El diario español Marca acaba de publicar una noticia impactante: Lamine Yamal ha sido excluido de la convocatoria de la selección española para los partidos contra Georgia y Turquía. Esta decisión fue tomada por la Real Federación Española de Fútbol (RFEF) tras recibir el consejo de especialistas médicos, con el objetivo de proteger la salud del joven talento de 17 años. Según lo previsto, Yamal regresará a Barcelona y tendrá aproximadamente dos semanas para descansar y recuperarse completamente antes de volver a jugar.


Sin embargo, la historia no es tan sencilla como parece. Según fuentes de Marca, se trata de una decisión de “último recurso” por parte de la RFEF. Muchos miembros de la federación estarían muy enfadados, considerando que el Barcelona los ha engañado en este incidente. El motivo radica en que Yamal se sometió a una terapia invasiva de ondas electromagnéticas la mañana del día en que se incorporó al equipo. Esta terapia requiere que suspenda el ejercicio intenso durante al menos 7-10 días, lo que significa que no puede jugar. Lo que resulta controvertido es que el Barcelona no informó al equipo médico de la RFEF sobre el procedimiento con antelación.

El comunicado oficial de la RFEF declaró: “El Departamento Médico de la RFEF desea expresar su sorpresa y consternación al enterarse de que, a las 13:47 del lunes 10 de noviembre, el jugador Lamine Yamal fue sometido a un procedimiento invasivo con ondas electromagnéticas para tratar molestias en la zona inguinal esa misma mañana. El procedimiento se realizó sin previo aviso al cuerpo médico del equipo, y solo se tuvo conocimiento del mismo a través de un informe enviado a las 22:40, que recomendaba un reposo de 7 a 10 días”. La federación insistió en que se vieron obligados a dar de baja al jugador por su propia seguridad y le deseó una pronta y completa recuperación.

El incidente ha agudizado aún más el conflicto latente entre el Barcelona y la RFEF, que se remonta a la concentración de septiembre. En aquel entonces, Hansi Flick criticó públicamente al entrenador De La Fuente por permitir que Yamal jugara a pesar de no haberse recuperado de su lesión, mientras que el club español afirmó que el Barça era “sobreprotector” con su jugador.
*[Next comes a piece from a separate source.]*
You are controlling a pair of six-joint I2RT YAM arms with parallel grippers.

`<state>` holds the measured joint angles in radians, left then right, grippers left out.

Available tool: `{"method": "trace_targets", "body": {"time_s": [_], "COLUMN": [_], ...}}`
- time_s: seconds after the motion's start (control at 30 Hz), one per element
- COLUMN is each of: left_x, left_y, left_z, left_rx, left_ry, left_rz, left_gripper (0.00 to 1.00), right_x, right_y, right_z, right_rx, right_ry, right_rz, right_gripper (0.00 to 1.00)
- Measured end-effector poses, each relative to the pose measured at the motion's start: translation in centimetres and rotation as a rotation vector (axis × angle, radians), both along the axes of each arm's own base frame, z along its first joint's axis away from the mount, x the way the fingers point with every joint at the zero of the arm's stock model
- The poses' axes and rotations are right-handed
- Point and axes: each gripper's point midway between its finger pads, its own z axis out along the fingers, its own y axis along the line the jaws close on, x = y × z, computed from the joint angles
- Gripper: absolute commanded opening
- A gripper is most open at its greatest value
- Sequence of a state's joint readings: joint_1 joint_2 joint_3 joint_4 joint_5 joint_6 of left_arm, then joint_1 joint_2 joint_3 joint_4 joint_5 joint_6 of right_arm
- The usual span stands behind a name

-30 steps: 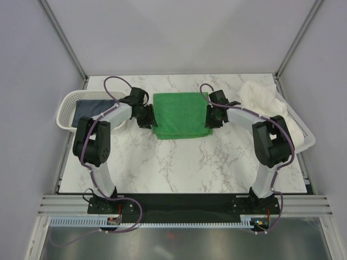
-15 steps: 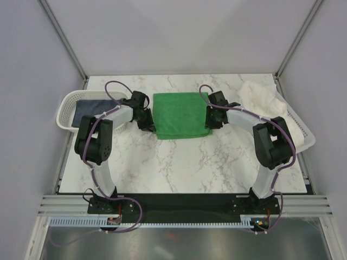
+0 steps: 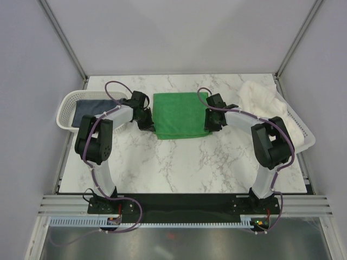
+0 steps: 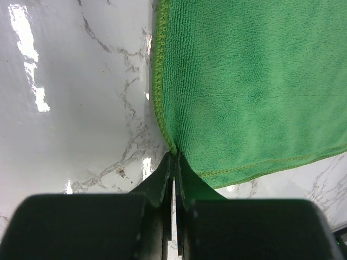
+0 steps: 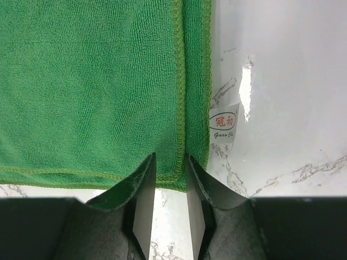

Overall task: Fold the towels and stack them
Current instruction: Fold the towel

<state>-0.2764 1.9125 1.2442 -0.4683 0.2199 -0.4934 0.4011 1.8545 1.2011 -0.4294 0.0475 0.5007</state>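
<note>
Top view, L to R: navy towel (image 3: pixel 89 110) in white basket (image 3: pixel 66 105) at left edge. L gripper (image 4: pixel 174 157) closed, pinching lower-left corner of green towel (image 3: pixel 179 115), which lies flat on tabletop (image 3: pixel 179 162) at frame ctr. R gripper (image 5: pixel 171 162) jaws apart, straddling its lower-right hem. White towel (image 3: pixel 260 97) heaped in 2nd basket (image 3: pixel 303 135) at right edge.

Left gripper (image 4: pixel 173 158) jaws snapped together, now pinching near-left corner of green towel (image 3: pixel 179 112). Right gripper (image 5: pixel 171 165) crept inward onto towel's near-right corner.
</note>
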Motion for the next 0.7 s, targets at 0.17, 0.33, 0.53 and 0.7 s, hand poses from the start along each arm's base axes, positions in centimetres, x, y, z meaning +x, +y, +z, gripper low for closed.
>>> {"method": "trace_targets", "body": {"time_s": [0.17,0.33,0.53,0.7], "left_x": [0.0,0.0,0.0,-0.01], "left_y": [-0.01,-0.03,-0.05,-0.07], "left_z": [0.0,0.01,0.02,0.03], "left_rx": [-0.001,-0.002,-0.004,-0.006], "left_ry": [0.001,0.002,0.004,0.005], "left_rz": [0.002,0.006,0.01,0.012], "left_gripper": [0.02,0.02,0.02,0.02], "right_x": [-0.09,-0.35,-0.35,-0.12], "right_y": [-0.07,-0.22,-0.23,-0.16], "right_z": [-0.1,-0.39,-0.78,-0.79], "right_rx": [-0.006,-0.015,-0.019,-0.015], "right_ry": [0.001,0.008,0.009,0.002], "right_rz": [-0.004,-0.011,-0.023,-0.031], "right_gripper": [0.36,0.36,0.23,0.0]}}
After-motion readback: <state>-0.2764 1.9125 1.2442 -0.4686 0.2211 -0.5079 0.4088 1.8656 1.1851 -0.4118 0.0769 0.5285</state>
La continua ausencia de Yamal en la selección ha provocado una crisis en la relación entre ambas partes. Muchos en la RFEF no comprenden la postura del Barcelona, mientras que el club afirma que prioriza la salud de su jugador estrella. Una vez más, Lamine Yamal se ha convertido en el centro de una lucha de poder entre el club y la selección española, donde ninguna está dispuesta a ceder.